Association Rules and their counter intuitive reciprocals: a proof requiring investigation

Laurae: This post is about association rules, and what to do with them when you have one (and discussing their validity). It assumes you compute beforehand the five possibilities of a rule when you have the supervised association rule (two-sided: one with the label, one without). It also discusses two different types of (valid) theoretical interpretations (depending on your own taste). The post formatting was slightly modified, to comply to Medium’s text editor. Otherwise, the post was not modified, originally at Kaggle.

ToonRoge wrote:
Laurae wrote:
There are some extremely interesting categorical rules in the dataset…

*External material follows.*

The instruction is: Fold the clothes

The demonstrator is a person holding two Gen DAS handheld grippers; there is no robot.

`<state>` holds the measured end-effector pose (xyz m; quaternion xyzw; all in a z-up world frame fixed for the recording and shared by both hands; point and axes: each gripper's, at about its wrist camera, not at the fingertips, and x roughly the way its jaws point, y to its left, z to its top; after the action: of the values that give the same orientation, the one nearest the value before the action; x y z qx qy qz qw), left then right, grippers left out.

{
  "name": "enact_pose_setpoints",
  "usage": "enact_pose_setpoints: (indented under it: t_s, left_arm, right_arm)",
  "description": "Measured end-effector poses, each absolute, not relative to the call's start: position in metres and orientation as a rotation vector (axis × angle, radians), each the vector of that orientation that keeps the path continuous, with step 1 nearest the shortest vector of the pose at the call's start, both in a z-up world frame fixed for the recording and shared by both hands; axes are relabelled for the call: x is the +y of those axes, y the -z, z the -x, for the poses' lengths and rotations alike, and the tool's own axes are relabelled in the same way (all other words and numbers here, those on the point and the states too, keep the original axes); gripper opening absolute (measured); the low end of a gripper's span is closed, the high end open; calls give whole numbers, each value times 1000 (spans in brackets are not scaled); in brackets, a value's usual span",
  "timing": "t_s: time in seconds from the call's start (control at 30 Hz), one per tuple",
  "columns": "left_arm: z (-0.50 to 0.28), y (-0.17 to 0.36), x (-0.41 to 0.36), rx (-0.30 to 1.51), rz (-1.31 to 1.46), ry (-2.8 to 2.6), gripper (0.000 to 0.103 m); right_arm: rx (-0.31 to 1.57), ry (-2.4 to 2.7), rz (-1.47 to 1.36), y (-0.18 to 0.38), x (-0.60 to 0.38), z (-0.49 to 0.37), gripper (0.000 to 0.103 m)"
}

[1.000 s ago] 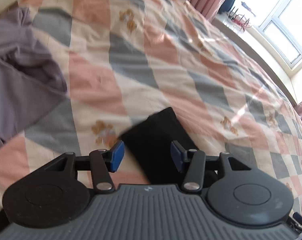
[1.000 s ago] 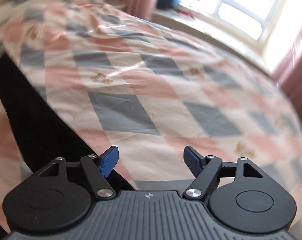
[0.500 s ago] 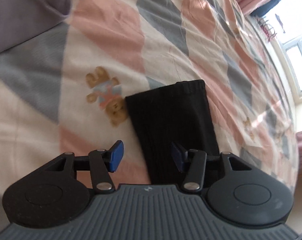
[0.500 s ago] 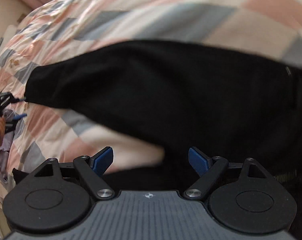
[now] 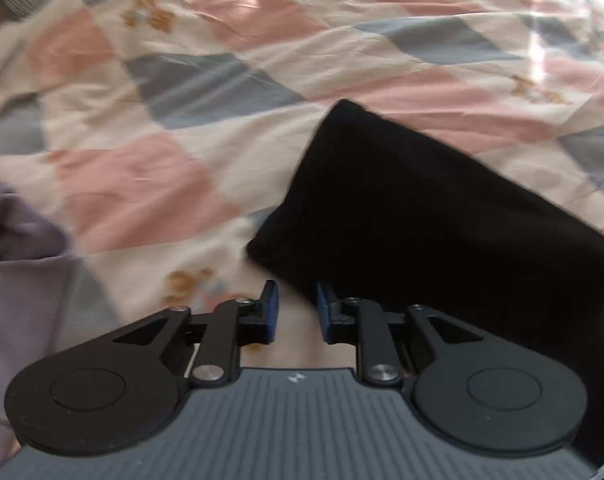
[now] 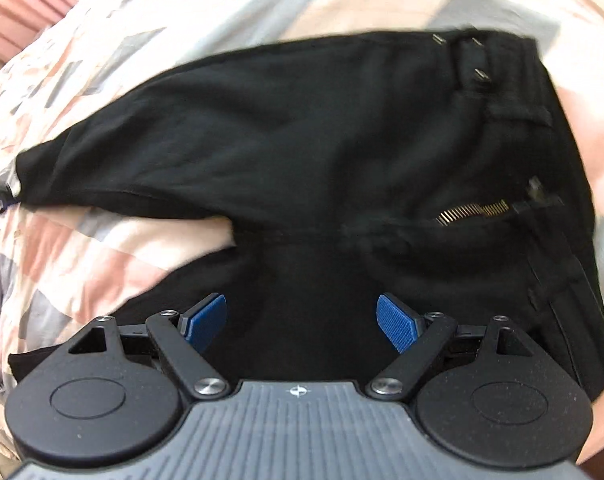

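Black trousers lie spread on a checked pink, grey and cream bedspread. The right wrist view shows both legs, the open brass zip and the waistband at the right. My right gripper is open and empty, just above the crotch area. In the left wrist view one black trouser leg ends at its cuff near my left gripper. The left jaws are narrowed to a small gap with nothing between them, just beside the cuff's near corner.
A lilac garment lies bunched at the left of the left wrist view. Pink curtains hang at the upper left of the right wrist view. The bedspread extends around the trousers on all sides.
The left gripper swung round to the cuff's side and its jaws narrowed from wide open. The right gripper moved in closer over the trousers' crotch, still open.
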<state>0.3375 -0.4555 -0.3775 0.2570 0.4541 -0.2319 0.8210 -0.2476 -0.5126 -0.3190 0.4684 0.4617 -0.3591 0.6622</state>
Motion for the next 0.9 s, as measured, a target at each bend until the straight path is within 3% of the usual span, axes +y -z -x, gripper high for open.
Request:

For instance, assuming for 63692 cases: A = {v31 == A and target == 1} and B = {v3 == C}, you have:
A -> B @100% rate
(-A) -> B @92.62% rate
B -> A @57.60% rate
(-B) -> A @0% rate
A <-> B @58.98% rate
Algorithms telling 100% confident on this is an interesting rule. There are many 99% confident rules on categorical variables also that imply the label we are looking for. I wonder if hardcoding all the possible rules from the data set could beat a single xgboost alone (and I think that’s potentially true when I look at the confidence level of all rules of only categorical variables, but getting them in the order require a lot of manual entries -_-).

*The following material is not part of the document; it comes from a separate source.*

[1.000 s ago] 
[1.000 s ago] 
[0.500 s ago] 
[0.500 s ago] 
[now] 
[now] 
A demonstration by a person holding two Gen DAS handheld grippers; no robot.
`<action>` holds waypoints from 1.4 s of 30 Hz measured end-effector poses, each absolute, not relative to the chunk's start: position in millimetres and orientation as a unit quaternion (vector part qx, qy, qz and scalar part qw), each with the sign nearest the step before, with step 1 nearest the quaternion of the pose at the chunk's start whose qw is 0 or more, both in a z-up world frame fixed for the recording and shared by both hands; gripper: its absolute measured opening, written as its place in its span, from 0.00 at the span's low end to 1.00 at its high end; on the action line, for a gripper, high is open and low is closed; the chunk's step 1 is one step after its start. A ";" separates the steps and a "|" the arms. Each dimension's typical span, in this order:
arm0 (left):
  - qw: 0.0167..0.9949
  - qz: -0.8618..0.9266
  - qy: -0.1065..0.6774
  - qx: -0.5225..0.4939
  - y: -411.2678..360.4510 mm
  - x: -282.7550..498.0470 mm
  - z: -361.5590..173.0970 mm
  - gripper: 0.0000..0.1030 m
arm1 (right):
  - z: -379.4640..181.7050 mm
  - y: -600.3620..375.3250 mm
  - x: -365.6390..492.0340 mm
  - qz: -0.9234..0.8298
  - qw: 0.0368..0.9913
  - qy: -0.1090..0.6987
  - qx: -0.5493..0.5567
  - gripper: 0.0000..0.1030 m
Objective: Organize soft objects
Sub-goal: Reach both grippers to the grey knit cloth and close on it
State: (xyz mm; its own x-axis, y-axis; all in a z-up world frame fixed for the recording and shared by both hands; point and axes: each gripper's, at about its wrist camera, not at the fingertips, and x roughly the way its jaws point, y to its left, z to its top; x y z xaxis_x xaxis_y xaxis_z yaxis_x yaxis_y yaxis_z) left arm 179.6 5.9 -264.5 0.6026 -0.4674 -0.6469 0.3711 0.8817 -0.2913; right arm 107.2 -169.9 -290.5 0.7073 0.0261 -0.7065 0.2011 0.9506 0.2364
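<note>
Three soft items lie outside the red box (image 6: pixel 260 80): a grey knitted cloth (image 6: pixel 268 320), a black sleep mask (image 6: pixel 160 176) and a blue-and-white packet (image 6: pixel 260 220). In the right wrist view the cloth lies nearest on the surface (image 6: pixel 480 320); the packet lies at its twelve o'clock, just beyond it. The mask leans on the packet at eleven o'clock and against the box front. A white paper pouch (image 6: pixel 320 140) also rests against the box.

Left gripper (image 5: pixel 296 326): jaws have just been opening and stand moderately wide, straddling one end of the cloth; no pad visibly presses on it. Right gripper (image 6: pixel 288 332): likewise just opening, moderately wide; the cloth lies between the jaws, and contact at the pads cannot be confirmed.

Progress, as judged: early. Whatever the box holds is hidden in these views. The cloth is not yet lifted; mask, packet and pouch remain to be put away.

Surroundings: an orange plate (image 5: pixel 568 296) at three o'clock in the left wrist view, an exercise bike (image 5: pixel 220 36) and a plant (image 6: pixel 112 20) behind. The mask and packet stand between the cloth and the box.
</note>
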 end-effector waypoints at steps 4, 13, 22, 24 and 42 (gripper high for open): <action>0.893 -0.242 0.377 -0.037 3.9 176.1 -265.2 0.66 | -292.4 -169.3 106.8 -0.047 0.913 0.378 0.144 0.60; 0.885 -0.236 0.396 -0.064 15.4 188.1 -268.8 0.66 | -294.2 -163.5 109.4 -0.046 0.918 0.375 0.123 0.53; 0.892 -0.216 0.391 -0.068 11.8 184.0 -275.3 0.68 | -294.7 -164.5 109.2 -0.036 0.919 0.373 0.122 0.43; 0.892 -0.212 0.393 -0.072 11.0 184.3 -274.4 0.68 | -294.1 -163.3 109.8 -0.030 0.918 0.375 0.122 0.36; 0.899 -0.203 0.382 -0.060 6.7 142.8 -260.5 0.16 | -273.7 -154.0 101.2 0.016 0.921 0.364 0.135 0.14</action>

I don’t understand this post, but it sounds interesting. What does A -> B means? And (-A) -> B? … When I look at the combinations of v31 and v3 I see nothing exceptional. If v31=A, v3 = C, but this holds for both target = 0 and target = 1.
There is some signal in v31 for sure, but nothing spectacular I would say.
What am I misinterpreting?

Going to explain line by line for the whole process of analyzing just the links I provided.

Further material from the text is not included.